Task goal. Only the text should come through, so restate the listing exactly and drop its images.
•••••
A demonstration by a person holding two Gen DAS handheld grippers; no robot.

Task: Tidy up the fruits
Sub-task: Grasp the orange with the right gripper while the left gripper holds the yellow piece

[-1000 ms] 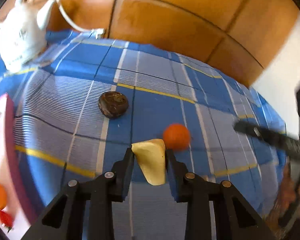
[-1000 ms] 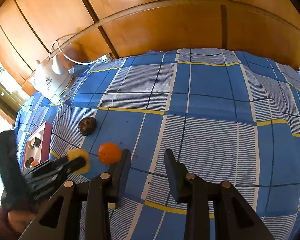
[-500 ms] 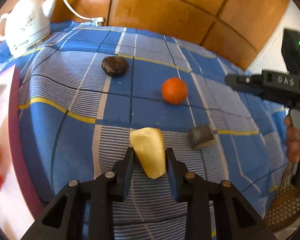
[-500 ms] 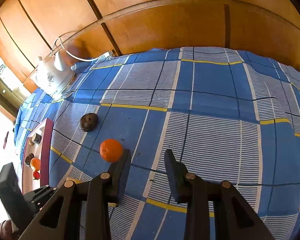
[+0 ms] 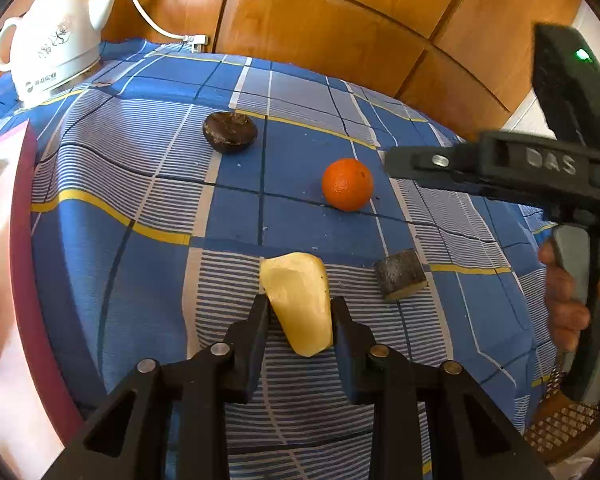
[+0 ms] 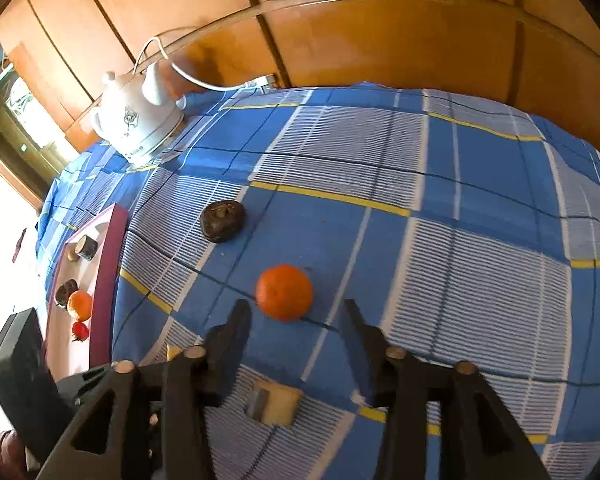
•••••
Answer to this task.
A demonstration by a person holding two Gen DAS handheld grippers; no robot.

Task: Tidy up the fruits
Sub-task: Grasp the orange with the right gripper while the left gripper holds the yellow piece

[-1000 ms] 
[-1000 ms] 
[-500 ms] 
[-500 ms] 
[+0 ms] 
[+0 ms] 

Work on the answer has been completed.